- L’inflazione nella zona euro e in Germania ha toccato una doppia cifra
- La stagflazione e la crisi energetica pongono un grande rischio all’economia della zona euro
- La Fed continua con la sua retorica aggressiva, supportando il dollaro
Il cambio EUR/USD probabilmente farà una pausa per riprendere fiato o addirittura un’inversione dopo un’impressionante ripresa di due giorni, dato che i tassi hanno testato una zona di resistenza chiave al momento della scrittura. Gli operatori si interrogano sull’importanza dei dati sull’inflazione a due cifre per Germania e zona euro per la BCE.
Gli investitori non sembrano ancora molto propensi a vendere dollari in maniera aggressiva, dato che il tono della Fed resta lo stesso. L’indice dei prezzi PCE core è il prossimo dato che potrebbe far muovere il dollaro in modo deciso.
Prima di discutere dei fattori macro che potrebbero limitare il rialzo dell’EUR/USD, diamo un’occhiata al grafico giornaliero dell’EUR/USD mentre testa una zona di resistenza chiave:
Come possiamo vedere, l’area che inizia intorno a 0,9810 è stata la base del breakdown precedente. Almeno una piccola ritirata da lì non dovrebbe sorprendere ora, con il prossimo supporto a breve termine visto intorno a 0,9750 circa. Se l’euro arriva a 0,9750 e non rimbalza, i tori si troveranno in difficoltà, perché potremmo assistere a un ritorno ai minimi.

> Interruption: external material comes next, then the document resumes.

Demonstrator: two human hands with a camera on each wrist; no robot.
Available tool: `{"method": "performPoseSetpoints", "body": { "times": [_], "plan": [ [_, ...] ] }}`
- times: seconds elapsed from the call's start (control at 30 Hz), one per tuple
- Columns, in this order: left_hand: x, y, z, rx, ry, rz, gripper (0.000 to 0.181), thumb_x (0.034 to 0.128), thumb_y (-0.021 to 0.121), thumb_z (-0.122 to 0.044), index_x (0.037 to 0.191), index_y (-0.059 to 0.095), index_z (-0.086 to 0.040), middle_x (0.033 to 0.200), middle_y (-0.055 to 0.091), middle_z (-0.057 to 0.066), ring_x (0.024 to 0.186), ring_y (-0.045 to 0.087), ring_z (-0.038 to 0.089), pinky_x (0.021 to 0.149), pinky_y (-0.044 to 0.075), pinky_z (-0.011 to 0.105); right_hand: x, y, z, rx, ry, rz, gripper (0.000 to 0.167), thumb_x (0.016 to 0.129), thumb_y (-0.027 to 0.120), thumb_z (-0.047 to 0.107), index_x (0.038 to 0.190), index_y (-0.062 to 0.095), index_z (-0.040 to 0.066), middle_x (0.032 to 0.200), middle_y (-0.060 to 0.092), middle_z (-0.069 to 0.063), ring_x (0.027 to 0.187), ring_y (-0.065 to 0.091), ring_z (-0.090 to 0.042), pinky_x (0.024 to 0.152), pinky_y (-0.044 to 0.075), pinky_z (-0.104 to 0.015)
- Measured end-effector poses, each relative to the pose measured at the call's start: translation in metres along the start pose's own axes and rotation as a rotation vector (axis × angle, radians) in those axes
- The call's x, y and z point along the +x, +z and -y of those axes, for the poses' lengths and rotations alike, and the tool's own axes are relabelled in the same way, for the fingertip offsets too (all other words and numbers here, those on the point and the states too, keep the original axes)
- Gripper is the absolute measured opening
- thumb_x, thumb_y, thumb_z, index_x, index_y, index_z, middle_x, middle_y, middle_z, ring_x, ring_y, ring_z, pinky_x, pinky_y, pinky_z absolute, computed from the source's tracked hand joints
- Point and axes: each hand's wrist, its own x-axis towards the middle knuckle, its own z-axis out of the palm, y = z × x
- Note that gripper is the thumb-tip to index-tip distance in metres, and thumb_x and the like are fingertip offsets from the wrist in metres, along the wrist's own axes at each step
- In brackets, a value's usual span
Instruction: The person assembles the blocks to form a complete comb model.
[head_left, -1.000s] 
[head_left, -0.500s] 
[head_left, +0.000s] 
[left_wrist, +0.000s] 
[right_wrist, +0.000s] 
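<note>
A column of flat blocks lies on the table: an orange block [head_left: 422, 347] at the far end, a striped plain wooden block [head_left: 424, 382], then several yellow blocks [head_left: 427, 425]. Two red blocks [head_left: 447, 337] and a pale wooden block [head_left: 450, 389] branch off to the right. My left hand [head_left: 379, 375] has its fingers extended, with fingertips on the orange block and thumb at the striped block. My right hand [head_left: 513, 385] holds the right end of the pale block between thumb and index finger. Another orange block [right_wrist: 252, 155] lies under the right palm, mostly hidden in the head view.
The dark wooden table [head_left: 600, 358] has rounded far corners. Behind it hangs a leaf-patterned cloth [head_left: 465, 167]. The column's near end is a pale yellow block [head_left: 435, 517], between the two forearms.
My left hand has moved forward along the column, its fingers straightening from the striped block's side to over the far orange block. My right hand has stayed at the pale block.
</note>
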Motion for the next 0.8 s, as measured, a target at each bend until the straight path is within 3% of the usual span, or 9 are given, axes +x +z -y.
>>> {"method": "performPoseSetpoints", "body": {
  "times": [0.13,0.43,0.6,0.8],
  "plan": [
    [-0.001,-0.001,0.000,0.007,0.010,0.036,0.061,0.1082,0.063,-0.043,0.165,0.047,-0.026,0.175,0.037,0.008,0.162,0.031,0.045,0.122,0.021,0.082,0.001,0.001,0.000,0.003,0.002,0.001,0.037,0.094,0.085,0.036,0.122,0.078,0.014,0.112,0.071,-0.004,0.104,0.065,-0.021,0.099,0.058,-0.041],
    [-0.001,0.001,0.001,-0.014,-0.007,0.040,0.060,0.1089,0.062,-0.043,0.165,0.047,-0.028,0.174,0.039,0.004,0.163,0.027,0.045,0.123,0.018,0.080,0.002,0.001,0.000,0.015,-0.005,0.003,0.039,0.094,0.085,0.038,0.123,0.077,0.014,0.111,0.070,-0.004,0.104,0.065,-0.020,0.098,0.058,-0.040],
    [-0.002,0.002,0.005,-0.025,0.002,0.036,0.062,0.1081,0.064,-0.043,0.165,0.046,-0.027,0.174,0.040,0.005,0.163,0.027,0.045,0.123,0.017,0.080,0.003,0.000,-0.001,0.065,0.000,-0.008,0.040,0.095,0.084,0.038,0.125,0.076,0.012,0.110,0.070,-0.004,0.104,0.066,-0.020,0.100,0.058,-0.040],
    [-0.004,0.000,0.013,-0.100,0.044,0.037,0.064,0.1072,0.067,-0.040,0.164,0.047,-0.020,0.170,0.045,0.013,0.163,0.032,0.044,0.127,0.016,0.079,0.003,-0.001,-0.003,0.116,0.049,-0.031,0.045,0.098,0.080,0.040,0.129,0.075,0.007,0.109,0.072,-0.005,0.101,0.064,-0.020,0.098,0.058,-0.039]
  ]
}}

Al contrario, se l’euro riuscisse a trovare un supporto inaspettato e a superare 0,9810 in chiusura giornaliera, il prossimo obiettivo rialzista sarebbe la parte superiore del canale ribassista intorno a 1,0000. Solo un breakout netto al di sopra di questo canale ribassista invaliderà le prospettive tecniche ribassiste più ampie, allo stato attuale delle cose.
Ora, con il balzo dell’IPC tedesco e della zona euro al 10% su base annua, si potrebbe pensare che la BCE debba perseguire un rialzo dei tassi ancora più aggressivo, il che in teoria dovrebbe essere positivo per l’euro. Ma con la crisi energetica che è una delle principali fonti di preoccupazione e la stagflazione così profonda nell’Eurozona, c’è il rischio di esacerbare la recessione se la BCE dovesse intraprendere un ciclo di rialzi molto aggressivo.
Tuttavia, la banca non può permettersi di stare con le mani in mano. L’inflazione deve scendere, e in fretta. Alla BCE che si ripeta quanto accaduto nel Regno Unito, con l’impennata dei costi di finanziamento e il crollo della sterlina. Qualsiasi ulteriore debolezza dell’euro si tradurrà in un’inflazione ancora più importata, ceteris paribus. La BCE potrebbe dover intervenire come ha fatto la Banca d’Inghilterra acquistando obbligazioni a lunga scadenza, o come ha fatto il governo giapponese cercando di sostenere la propria valuta vendendo parte delle proprie riserve in dollari.
La BCE colmerà lentamente il divario con la Fed, che, in un futuro non troppo lontano, dovrebbe vedere l’EUR/USD stabilizzarsi, se non tornare sopra la parità; in tutto ciò, i rischi macro in corso riguardanti la stagflazione e la crisi energetica sono contrari a una forte performance dell’euro.
Sul fronte della Fed, diversi membri questa settimana hanno continuato con la loro retorica da “falco”, in quanto desiderosi di creare un atterraggio morbido nell’economia statunitense per contribuire a riportare l’inflazione sotto controllo. In questo contesto, non mi aspetto di vedere ancora una ripresa importante della moneta unica.
Nota: L’autore al momento della scrittura non possiede alcuno strumento menzionato nel presente articolo.